Die hohen Infektionszahlen auch bei Geimpften erklärt sich überdies daraus, dass bei einem gewissen Teil der Patienten die zweite Impfung oder auch die Auffrischung schon über ein Vierteljahr zurückliegt.
Probleme in
den Einrichtungen
Eindeutig ist, dass Corona den Kliniken weiterhin Probleme bereitet. „Wir spüren die Kombination aus einer zunehmenden Belastung durch Anstieg der Covid-Zahlen auf der einen und zunehmende Ausfälle von Mitarbeitern auf der anderen Seite“, erklärt Lohner.

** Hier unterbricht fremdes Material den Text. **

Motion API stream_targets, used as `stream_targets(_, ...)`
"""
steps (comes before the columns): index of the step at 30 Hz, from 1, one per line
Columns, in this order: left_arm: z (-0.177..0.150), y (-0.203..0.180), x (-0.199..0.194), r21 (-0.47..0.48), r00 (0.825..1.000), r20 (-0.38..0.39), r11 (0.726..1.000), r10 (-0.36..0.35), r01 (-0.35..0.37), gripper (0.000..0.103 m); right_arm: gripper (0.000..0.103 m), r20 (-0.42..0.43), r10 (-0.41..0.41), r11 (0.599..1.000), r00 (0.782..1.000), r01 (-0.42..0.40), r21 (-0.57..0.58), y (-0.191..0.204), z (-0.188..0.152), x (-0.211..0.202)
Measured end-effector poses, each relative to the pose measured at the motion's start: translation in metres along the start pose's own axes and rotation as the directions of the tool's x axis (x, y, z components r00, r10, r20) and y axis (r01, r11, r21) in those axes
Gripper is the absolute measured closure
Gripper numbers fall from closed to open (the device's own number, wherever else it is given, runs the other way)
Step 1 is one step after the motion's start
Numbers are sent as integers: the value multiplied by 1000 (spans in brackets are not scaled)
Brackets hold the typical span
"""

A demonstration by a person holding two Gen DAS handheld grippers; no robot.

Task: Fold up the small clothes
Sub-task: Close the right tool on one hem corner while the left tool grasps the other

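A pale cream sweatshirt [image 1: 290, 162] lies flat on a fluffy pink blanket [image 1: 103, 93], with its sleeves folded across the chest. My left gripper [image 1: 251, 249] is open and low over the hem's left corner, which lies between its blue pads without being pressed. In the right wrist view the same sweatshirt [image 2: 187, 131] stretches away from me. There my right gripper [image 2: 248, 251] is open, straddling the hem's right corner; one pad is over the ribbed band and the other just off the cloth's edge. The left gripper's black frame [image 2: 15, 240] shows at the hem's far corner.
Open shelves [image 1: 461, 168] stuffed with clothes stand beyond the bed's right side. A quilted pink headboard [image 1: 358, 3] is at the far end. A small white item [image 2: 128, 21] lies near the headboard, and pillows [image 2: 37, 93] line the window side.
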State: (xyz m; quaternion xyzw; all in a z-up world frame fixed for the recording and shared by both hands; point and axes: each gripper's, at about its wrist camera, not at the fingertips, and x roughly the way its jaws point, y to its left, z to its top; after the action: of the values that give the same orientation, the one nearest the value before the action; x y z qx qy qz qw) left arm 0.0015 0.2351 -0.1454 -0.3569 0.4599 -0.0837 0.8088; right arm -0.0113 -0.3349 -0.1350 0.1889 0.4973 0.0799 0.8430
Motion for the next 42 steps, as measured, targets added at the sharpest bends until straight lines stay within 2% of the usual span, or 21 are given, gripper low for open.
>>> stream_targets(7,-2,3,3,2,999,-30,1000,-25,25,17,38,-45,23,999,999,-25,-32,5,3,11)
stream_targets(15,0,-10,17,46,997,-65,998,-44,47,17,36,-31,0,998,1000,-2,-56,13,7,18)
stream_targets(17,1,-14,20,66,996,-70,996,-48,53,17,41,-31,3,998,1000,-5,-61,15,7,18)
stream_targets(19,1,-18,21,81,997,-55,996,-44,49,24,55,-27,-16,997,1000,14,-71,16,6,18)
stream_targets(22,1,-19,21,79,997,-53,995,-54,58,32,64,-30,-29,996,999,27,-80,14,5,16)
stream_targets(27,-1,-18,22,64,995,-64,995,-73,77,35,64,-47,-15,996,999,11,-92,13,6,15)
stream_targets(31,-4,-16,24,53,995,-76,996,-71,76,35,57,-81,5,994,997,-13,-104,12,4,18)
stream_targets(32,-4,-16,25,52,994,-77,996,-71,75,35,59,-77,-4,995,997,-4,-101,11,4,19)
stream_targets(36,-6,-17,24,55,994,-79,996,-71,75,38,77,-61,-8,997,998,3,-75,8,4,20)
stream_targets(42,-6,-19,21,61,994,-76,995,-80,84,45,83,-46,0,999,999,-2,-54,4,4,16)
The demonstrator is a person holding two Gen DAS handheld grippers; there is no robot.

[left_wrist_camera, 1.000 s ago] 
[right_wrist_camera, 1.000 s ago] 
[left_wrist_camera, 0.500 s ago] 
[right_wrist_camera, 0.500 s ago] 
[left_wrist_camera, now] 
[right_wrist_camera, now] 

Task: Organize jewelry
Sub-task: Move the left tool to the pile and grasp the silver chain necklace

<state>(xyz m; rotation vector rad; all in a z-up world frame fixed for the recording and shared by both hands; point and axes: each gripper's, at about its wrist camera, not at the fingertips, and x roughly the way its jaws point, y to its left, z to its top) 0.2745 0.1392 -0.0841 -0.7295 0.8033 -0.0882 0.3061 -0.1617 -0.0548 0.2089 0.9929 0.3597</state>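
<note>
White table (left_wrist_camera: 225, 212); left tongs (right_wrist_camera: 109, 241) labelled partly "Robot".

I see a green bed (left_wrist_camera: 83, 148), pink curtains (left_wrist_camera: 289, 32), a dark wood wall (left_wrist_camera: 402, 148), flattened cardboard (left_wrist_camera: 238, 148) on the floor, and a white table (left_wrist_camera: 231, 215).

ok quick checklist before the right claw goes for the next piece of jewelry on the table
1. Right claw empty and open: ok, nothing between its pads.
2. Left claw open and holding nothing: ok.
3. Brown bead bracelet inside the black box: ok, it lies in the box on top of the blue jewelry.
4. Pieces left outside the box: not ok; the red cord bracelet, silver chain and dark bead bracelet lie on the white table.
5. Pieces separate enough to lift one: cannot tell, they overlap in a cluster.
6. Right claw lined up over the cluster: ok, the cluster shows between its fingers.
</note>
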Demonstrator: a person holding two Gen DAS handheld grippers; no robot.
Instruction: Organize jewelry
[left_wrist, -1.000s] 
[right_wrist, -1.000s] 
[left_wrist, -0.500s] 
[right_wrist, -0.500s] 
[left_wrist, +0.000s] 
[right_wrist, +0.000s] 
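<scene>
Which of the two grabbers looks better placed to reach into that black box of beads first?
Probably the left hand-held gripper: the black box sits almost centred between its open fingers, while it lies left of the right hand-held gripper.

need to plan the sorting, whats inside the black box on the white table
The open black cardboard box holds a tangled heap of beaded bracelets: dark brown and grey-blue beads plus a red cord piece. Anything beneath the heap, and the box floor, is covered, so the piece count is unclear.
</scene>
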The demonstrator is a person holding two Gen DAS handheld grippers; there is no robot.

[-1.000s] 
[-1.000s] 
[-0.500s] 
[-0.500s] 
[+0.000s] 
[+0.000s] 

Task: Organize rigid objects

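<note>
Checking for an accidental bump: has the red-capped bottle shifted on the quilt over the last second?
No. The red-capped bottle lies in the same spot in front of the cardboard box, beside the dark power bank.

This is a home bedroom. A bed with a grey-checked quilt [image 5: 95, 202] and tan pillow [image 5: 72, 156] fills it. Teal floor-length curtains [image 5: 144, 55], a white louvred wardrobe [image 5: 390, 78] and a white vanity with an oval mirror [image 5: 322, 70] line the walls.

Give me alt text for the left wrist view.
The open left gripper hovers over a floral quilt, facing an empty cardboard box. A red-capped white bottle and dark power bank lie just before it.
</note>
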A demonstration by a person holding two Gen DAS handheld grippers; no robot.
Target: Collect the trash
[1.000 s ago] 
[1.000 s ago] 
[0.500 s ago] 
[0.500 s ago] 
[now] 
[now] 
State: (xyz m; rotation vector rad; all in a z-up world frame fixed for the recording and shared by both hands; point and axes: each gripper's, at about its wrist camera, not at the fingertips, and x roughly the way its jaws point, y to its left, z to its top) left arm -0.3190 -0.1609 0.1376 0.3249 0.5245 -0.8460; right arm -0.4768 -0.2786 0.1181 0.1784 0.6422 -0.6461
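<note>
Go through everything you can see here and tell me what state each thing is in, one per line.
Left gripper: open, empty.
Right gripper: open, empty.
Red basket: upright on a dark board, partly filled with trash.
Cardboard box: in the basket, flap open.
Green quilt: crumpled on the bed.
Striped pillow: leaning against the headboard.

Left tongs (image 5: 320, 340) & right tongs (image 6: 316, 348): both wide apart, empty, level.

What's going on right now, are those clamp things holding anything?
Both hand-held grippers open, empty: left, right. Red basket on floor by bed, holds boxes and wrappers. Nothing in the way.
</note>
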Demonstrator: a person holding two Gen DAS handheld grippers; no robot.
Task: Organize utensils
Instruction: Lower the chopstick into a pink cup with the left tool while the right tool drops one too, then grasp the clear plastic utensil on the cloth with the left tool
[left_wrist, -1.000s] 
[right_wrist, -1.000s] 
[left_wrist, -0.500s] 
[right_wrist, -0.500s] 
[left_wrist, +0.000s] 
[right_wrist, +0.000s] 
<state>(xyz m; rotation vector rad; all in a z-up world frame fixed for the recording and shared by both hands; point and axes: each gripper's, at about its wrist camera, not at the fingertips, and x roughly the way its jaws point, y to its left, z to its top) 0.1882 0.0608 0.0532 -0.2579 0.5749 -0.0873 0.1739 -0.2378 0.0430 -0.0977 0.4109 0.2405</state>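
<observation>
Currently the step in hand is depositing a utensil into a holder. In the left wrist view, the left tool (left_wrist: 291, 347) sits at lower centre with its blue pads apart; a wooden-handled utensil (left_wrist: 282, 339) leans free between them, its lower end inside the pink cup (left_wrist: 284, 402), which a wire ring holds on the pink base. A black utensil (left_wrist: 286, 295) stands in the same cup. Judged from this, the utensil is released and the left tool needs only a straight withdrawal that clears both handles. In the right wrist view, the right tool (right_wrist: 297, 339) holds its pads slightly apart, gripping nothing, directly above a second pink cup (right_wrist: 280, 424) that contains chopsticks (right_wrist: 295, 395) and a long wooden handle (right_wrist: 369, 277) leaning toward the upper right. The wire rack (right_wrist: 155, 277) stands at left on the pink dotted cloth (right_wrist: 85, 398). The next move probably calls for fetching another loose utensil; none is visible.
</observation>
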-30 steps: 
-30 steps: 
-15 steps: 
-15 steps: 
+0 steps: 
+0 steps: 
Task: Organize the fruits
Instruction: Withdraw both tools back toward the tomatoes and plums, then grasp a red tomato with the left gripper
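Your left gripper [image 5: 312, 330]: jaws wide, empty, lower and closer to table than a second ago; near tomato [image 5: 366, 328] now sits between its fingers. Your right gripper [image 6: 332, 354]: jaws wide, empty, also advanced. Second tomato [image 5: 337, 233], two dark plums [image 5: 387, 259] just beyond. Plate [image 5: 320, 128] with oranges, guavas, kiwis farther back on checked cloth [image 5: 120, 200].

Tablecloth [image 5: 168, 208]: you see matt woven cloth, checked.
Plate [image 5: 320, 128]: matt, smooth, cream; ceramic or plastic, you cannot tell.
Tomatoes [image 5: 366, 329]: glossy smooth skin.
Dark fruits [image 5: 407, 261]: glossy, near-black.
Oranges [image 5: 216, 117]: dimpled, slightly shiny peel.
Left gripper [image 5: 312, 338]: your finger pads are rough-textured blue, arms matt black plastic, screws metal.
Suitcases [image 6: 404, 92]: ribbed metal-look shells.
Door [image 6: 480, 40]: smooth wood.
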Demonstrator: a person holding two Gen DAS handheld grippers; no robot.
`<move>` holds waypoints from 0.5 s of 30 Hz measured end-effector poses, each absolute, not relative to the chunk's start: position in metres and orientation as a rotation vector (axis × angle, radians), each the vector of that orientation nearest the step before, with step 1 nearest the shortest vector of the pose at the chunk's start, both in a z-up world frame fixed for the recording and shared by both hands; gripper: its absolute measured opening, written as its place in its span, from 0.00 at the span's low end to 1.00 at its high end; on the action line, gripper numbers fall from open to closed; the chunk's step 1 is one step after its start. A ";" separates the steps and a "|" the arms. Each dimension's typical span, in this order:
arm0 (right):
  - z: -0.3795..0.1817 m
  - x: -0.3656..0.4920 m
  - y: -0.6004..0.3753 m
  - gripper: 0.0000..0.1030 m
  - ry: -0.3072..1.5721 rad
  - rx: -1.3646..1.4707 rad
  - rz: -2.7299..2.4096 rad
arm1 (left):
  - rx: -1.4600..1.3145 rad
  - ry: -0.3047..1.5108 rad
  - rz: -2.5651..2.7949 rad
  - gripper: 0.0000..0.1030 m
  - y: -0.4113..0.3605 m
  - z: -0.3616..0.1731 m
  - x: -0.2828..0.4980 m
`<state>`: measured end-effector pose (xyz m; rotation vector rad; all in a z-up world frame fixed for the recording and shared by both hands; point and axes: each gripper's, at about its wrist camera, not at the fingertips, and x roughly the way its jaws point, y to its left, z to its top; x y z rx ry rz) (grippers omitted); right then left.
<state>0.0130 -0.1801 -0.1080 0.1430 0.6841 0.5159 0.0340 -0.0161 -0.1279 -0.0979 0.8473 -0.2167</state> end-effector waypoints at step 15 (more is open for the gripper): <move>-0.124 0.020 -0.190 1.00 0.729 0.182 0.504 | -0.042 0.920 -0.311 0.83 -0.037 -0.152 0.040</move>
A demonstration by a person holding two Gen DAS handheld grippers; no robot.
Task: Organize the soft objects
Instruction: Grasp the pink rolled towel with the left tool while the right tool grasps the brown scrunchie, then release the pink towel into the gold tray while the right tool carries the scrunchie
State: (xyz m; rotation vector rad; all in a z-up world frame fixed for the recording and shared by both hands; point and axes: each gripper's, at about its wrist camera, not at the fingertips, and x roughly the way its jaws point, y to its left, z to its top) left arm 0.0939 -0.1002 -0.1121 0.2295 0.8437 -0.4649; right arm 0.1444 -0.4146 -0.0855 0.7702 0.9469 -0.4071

Und noch ein Faktor könnte den Personalstand absinken lassen: Die Impfquote bei den Mitarbeitern liegt laut Romed-Sprecherin Elisabeth Siebeneicher bei etwas über 85 Prozent. Heißt im Umkehrschluss: 15 Prozent der rund 3600 Romed-Mitarbeiter müssen seit der Einführung der „einrichtungsbezogenen Impfpflicht“ Sanktionen durchs Gesundheitsamt fürchten, bis hin zum Tätigkeitsverbot. „Das macht uns Sorgen“, räumt Lohner ein. Aber: „Es ist auch nicht unser akutes Problem, weil nun der Impfstatus erst mal gemeldet wurde und das Verfahren nun seinen Gang geht.“ Man rechne damit, dass die Folgen erst im Sommer zu spüren sein werden.
Das bedeutet einerseits eine Frist für Überzeugungsarbeit. Auf der anderen Seite scheint sich der Widerstand gegen die Immunisierung durch die Spritze verhärtet zu haben. Auch der klassisch entwickelte, proteinbasierte Impfstoff von Novavax habe nur wenige mRNA-skeptische Mitarbeiter zum Impfen bewegt, sagt Lohner. 30 ließen sich mit dem neuen Stoff impfen – nur etwas über fünf Prozent der Impfskeptiker.